若くして結婚したものの、経済的にも精神的にもなかなか自立できない……。最近の離婚相談から浮かび上がるのは、そんなカップルの姿だったようだ。

「とくに若年層の間で離婚が急増していました。厚生労働省の人口動態統計によれば、2009年の離婚総数は25万3000件。そのうち、結婚から20年以上経ったカップルの離婚件数は17%ですが、5年未満では36%と倍以上。当事務所でも、結婚5年未満の若い人からの離婚相談がこの3、4年で2~3割増えています」

 中でも目立つのは、200~300万円台と年収の低い夫を持つ女性からの相談だ。

「別れたい理由として価値観の違いなどを掲げる相談者が多いのですが、よく聞いてみると経済的な問題が大きい。『夫の収入が減った』『どこに勤めても長続きせず、何度も転職を繰り返す』などなど。家計の破綻が夫婦仲をこじらせ、互いの価値観も受け入れられなくなってしまう、というパターンのようです」

 若年カップルの離婚のもうひとつの原因が「親の存在」である。

 『専業主婦の母親を見て育ったから、結婚後も自分が働かなきゃならないなんて全然想定していませんでした』

 若い妻たちからそんな不平の声が上がっているというのだ。

 稼ぎも家事も、なるべく公平に分担しようという友達型カップルが増える一方、「大黒柱の夫と専業主婦の妻」という、かつての典型的な夫婦像を理想とする女性が少なくないらしい。

 親の干渉も激しくなっている。

 経済力のない娘の夫に失望し、「そんな男とはさっさと別れなさい」と仲を裂こうとする親。自ら弁護士事務所に赴き、離婚に動く親もいる。

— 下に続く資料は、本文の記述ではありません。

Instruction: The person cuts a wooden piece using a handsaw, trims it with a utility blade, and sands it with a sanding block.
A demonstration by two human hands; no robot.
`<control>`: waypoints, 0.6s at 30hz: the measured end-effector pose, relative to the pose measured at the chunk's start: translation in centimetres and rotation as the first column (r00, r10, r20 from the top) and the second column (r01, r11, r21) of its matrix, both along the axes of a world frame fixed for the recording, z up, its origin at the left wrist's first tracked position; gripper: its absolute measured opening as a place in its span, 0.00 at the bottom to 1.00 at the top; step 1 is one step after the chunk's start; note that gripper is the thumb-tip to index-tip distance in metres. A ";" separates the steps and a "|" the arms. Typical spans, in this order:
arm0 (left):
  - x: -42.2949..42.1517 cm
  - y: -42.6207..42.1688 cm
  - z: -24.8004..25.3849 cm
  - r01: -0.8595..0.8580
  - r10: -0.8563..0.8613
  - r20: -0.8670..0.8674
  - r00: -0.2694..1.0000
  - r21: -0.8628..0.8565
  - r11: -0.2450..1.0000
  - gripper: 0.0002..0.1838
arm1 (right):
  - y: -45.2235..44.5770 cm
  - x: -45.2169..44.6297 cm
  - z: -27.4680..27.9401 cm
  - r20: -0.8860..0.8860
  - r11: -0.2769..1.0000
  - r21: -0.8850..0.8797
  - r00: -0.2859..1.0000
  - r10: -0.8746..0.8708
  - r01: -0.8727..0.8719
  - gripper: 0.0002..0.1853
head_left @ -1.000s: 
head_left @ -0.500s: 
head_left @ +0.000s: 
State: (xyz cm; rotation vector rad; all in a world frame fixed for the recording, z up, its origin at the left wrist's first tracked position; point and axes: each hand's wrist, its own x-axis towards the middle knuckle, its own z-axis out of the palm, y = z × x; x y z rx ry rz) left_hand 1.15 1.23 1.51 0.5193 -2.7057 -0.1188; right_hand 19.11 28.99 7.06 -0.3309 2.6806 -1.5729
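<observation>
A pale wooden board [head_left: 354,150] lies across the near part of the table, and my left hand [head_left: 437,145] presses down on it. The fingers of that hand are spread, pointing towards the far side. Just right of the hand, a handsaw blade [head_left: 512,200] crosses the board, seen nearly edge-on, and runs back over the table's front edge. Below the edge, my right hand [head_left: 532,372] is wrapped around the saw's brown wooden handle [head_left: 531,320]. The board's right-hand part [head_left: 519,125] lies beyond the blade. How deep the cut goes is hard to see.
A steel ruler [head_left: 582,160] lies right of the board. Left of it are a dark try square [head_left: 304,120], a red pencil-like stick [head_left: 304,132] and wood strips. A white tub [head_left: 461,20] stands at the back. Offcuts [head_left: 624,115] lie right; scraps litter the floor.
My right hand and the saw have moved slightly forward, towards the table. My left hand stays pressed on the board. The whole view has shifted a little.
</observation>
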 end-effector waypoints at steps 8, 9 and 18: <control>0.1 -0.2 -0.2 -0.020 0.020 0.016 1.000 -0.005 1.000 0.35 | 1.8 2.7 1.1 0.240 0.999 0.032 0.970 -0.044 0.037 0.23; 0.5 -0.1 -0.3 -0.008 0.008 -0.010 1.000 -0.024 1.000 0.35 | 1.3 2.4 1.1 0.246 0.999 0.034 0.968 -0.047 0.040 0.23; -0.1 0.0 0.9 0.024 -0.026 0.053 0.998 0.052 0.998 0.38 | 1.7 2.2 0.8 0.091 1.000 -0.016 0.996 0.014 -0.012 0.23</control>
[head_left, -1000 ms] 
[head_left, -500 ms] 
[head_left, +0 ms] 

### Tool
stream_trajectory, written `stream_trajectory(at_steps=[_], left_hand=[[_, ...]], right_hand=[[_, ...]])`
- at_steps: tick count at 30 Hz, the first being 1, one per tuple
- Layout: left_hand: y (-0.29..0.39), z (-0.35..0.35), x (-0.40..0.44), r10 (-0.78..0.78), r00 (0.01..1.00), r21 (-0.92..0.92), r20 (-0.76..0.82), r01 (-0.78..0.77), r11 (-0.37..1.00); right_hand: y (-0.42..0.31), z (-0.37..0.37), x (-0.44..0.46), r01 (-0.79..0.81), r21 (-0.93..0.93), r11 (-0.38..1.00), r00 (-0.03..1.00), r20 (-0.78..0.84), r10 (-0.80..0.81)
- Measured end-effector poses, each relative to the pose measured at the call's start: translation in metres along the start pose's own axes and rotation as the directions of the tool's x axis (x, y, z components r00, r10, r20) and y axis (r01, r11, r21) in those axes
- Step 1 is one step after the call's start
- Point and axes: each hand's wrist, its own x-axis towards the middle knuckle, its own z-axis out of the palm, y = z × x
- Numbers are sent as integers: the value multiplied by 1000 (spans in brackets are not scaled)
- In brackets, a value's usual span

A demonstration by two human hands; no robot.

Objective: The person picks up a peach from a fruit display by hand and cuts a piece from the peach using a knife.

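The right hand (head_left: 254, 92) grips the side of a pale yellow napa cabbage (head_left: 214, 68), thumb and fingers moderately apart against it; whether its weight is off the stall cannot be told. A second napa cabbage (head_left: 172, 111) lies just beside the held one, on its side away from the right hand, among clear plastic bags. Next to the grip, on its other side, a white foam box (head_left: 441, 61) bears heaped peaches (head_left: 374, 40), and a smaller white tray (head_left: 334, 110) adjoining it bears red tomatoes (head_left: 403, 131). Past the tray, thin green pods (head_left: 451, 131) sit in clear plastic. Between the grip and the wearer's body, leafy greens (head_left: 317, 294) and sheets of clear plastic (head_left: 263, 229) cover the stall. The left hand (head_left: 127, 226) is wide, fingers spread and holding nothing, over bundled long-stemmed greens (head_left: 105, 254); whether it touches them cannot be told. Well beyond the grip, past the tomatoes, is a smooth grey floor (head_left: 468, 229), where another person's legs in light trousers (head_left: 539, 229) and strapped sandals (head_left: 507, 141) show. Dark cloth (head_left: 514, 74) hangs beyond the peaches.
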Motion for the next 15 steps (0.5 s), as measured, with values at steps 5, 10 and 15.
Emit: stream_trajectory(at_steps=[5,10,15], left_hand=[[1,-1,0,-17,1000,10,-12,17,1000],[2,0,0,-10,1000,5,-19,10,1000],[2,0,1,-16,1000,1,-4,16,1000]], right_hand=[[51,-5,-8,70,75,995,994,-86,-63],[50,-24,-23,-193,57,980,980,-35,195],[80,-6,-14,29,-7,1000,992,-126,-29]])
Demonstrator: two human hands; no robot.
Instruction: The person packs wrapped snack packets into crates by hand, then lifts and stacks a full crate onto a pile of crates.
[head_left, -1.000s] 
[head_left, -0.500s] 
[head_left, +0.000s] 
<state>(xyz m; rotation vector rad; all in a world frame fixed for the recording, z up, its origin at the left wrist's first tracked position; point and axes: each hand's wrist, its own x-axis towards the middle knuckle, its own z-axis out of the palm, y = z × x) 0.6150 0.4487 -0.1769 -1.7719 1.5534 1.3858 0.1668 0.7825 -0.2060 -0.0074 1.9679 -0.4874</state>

「若いカップルの親は、年齢もまだ比較的若く体力もある。若い男性に比べて収入も高いので、発言力があるのです。子どもたちも、親の力を頼らないと結婚生活が成り立たないことが多く、つい耳を貸すようになるのでしょう。娘や息子への援助が、皮肉にも彼らの精神的、経済的な自立機会を阻害していると言えますね」

 親の若い頃と違い、今どきの若者をめぐる雇用情勢はかなり厳しい。だが、妻側の親はそれが理解できず、娘の夫の収入が減ると「甲斐性なし」のレッテルを貼ったりする。もっとも、専業主婦としてバッチリ家事や子育てをしてきた姑にしてみれば、今どきの妻もまた、「嫁失格」に思えるのかもしれない。

 いずれにしても、こうした親世代の「昭和的価値観」に影響され、つい相手を自分の父親、母親と比べてしまうカップルは珍しくないだろう。